I wouldn dearly recommend LZ4/HC over ZLib.

You compress to gain speed, not to save space. This is rather obvious, but it should still be re-iterated, so there is no misunderstanding. Disk space is abundant and cheap, and hardly anyone will notice half a gigabyte more or less, but long load times suck.

You gain speed if, and only if, loading the compressed data and decompressing is faster than just loading raw data. Again, this is actually pretty obvious.

ZLib decompression speed is around 60 MB/s, bzip2 around 15 MB/s, and LZMA around 20 MB/s. Your timings may vary by 1-2 MB/s depending on the data and depending on your CPU, but more or less, it's about that.

My not-very-special 7200RPM seagate disk which I use for backups delivers 100 MB/s (+/- 2 MB/s) for non-small-non-random reads (about ½ that for many small files). Both my OCZ and Samsung SSDs deliver 280 (+/- 0) MB/s no matter what you want to read, they'd probably perform even a bit better if I had them plugged into SATA-600 rather than SATA-300 (which the disks support just fine, only the motherboard doesn't). The unknown SSD in my Windows8 tablet delivers 120-140 MB/s on sequential, and 8-10 MB/s on small files.

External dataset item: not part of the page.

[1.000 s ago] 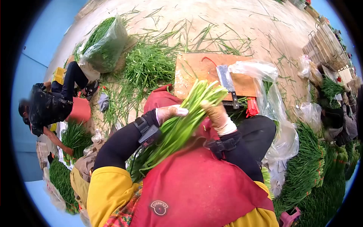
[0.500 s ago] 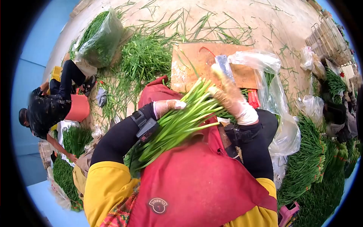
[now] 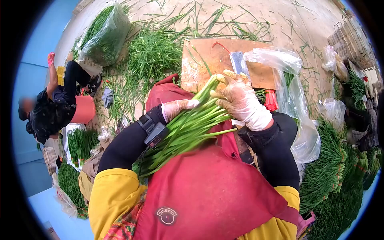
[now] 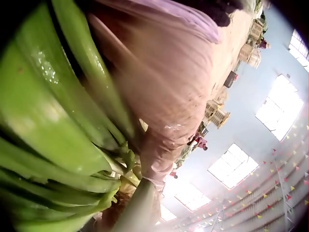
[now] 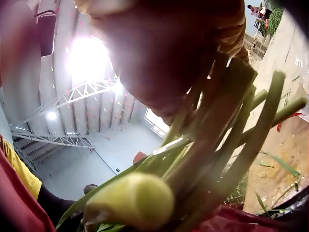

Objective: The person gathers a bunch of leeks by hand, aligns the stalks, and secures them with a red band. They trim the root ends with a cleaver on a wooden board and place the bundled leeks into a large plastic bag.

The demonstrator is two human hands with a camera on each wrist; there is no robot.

My elderly close-to-fail (according to SMART) Samsung 7200RPM disk in my old computer is much worse than the Seagate, but it still delivers 85-90 MB/s on large reads ("large" means requesting anything upwards of 200-300 kB, as opposed to reading 4 kB at a time).

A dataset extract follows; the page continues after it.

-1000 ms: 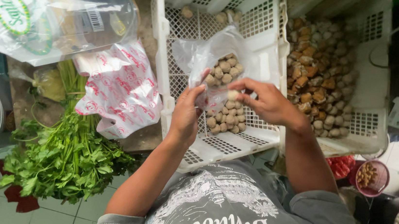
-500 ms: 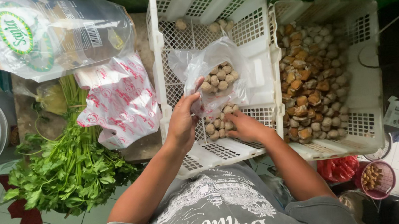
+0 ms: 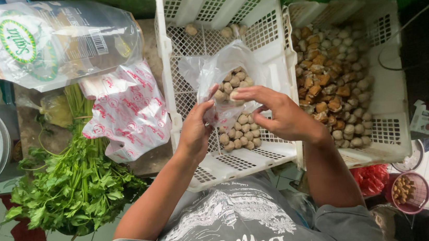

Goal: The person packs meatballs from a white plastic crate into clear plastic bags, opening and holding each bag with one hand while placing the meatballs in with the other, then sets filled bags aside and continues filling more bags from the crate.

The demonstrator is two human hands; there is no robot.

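Bag (image 3: 220, 75), clear plastic, sits over the white crate (image 3: 269, 31), mouth facing the hands; left hand (image 3: 194, 130) pinches its rim; right hand (image 3: 276, 112), nearer the mouth, fingertips closed on a meatball (image 3: 237, 96).

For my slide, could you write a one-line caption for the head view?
Left hand holds a clear bag open while right hand drops meatballs in, over a white crate.

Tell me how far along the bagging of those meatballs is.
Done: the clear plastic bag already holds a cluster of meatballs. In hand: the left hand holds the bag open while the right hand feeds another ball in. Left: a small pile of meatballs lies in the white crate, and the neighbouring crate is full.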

Which means that none of ZLib, bzip2, or LZMA are able to gain anything on any disk that I have (and likely on any disk that any user will have). Most likely, they're indeed serious anti-optimizations which in addition to being slower overall also consume CPU.

Speed-optimized compressors such as LZF, FastLZ, or LZ4 (which also has a slow, high-quality compressor module) can decompress at upwards of 1.5 GB/s. Note that we're talking giga, not mega.

Of course a faster compressor/decompressor will generally compress somewhat worse than the optimum (though not so much, really). LZ4HC is about 10-15% worse in compressed size, compared to ZLib (on large data). However, instead of running slower than the disk, it outruns the disk by a factor of 15, which is very significant.

If decompression is 15 times faster than reading from disk, then you are gaining as soon as compression saves you 1/15 (6.6%).

Also, given that you copmress individual resources or small sub-blocks of the archive (again, for speed, otherwise you would have to sequentially decompress the whole archive from the beginning), your compression rates are very sub-optimal anyway, and you may find that the "best" compressors do not compress much better than the others anyway.

For example, a compressor that does some complicated near-perfect modelling on 5-10 MB of context is simply worth nothing if you compress chunks of 200-400 kB. It doesn't perform significantly better than a compressor that only looks at a 64kB context (a little maybe, but not that much!).

LZ4 compresses pretty poorly in comparison with better compressors (but then again, given the speed at which this happens, it's actually not that bad) but LZ4/HC is very competitive in compression size. Of course, compression is slow, but who cares. You do that offline, once, and never again. Decompression, which is what matters, is the same speed as "normal LZ4" because it is in fact "normal LZ4".